=== WORK TO COMPLETE ===
A line counts if it contains the word "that" at least once. State how many such lines the records contain, giving the number alone.

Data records
....................
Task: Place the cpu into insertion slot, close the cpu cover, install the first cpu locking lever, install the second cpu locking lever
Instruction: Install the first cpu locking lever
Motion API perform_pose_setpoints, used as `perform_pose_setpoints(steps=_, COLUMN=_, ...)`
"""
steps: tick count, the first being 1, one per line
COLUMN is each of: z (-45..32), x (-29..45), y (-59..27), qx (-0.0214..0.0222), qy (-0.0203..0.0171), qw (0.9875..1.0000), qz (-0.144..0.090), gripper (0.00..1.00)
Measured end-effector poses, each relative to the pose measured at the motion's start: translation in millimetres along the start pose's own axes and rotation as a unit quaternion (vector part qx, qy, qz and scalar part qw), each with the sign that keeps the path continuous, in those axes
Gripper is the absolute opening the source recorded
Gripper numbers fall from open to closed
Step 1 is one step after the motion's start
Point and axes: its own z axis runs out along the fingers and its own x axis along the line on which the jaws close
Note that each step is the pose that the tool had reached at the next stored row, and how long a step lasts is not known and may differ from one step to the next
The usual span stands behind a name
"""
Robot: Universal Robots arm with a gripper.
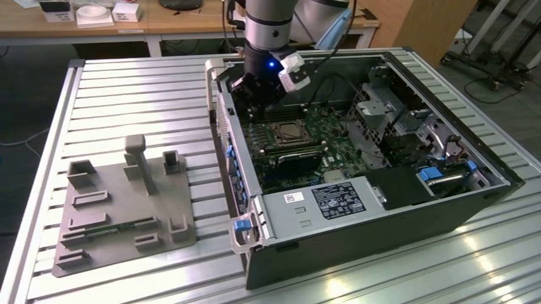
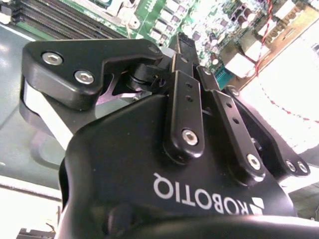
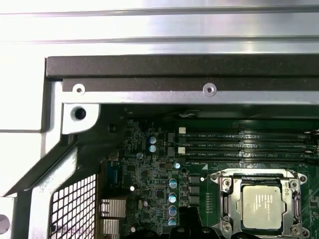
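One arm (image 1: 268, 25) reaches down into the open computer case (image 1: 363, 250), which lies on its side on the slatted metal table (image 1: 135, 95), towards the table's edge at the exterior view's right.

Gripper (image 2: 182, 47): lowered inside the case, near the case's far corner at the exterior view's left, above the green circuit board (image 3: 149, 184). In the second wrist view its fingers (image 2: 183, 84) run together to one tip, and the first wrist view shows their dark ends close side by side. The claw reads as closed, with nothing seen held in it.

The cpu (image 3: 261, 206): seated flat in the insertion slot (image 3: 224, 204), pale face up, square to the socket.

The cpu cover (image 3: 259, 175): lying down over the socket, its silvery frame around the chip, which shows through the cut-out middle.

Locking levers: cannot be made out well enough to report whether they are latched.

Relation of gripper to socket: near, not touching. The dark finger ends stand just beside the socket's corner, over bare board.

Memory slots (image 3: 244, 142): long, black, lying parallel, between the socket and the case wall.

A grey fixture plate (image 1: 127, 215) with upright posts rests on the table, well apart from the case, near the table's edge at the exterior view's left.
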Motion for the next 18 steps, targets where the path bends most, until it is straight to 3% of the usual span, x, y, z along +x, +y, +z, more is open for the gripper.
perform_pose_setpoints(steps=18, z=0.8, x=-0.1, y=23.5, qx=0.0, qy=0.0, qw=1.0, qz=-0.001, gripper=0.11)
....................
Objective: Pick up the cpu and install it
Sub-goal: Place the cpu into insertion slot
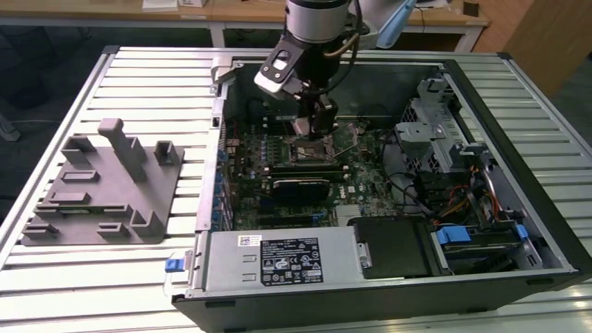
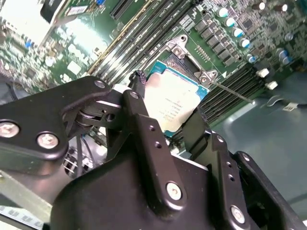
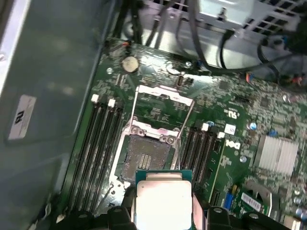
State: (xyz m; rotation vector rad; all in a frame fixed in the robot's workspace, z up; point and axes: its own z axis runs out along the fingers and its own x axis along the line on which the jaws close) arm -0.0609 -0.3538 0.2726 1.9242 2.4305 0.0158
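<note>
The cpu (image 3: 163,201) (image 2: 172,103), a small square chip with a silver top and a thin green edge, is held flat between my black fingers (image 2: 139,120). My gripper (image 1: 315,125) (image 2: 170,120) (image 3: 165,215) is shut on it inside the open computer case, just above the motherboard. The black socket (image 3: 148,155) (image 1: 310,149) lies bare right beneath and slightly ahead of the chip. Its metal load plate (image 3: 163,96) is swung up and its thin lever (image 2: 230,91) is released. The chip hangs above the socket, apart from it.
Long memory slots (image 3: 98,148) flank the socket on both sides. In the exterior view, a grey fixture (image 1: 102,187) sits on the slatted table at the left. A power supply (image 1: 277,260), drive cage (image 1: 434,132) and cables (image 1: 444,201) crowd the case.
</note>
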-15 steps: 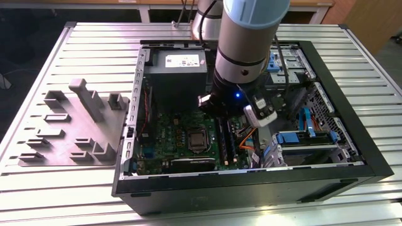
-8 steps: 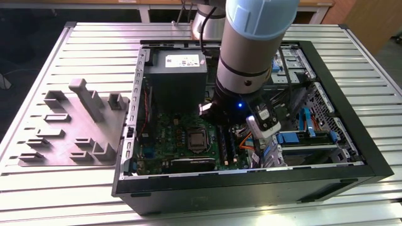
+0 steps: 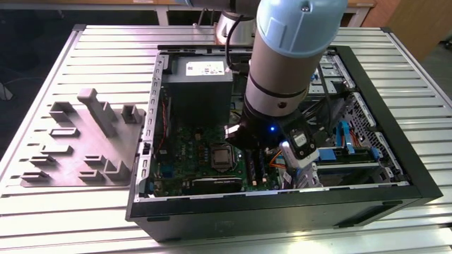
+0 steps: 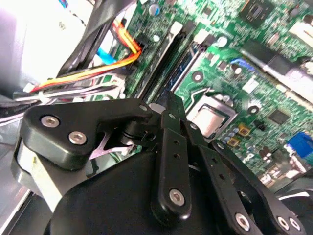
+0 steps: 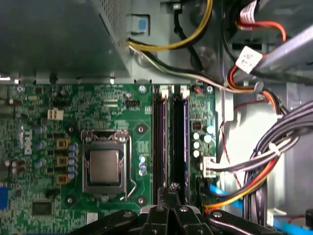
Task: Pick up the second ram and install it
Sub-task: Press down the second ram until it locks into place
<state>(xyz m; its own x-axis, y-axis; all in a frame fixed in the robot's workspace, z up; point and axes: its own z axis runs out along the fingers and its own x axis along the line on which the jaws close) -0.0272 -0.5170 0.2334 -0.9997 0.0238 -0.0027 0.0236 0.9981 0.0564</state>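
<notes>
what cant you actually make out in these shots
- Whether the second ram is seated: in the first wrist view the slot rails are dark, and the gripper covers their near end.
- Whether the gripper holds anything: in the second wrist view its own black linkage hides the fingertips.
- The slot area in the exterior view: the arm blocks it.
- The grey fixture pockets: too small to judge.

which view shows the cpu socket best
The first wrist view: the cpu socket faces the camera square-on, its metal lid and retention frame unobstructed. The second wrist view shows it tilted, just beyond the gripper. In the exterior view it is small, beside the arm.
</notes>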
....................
=== SOLUTION ===
2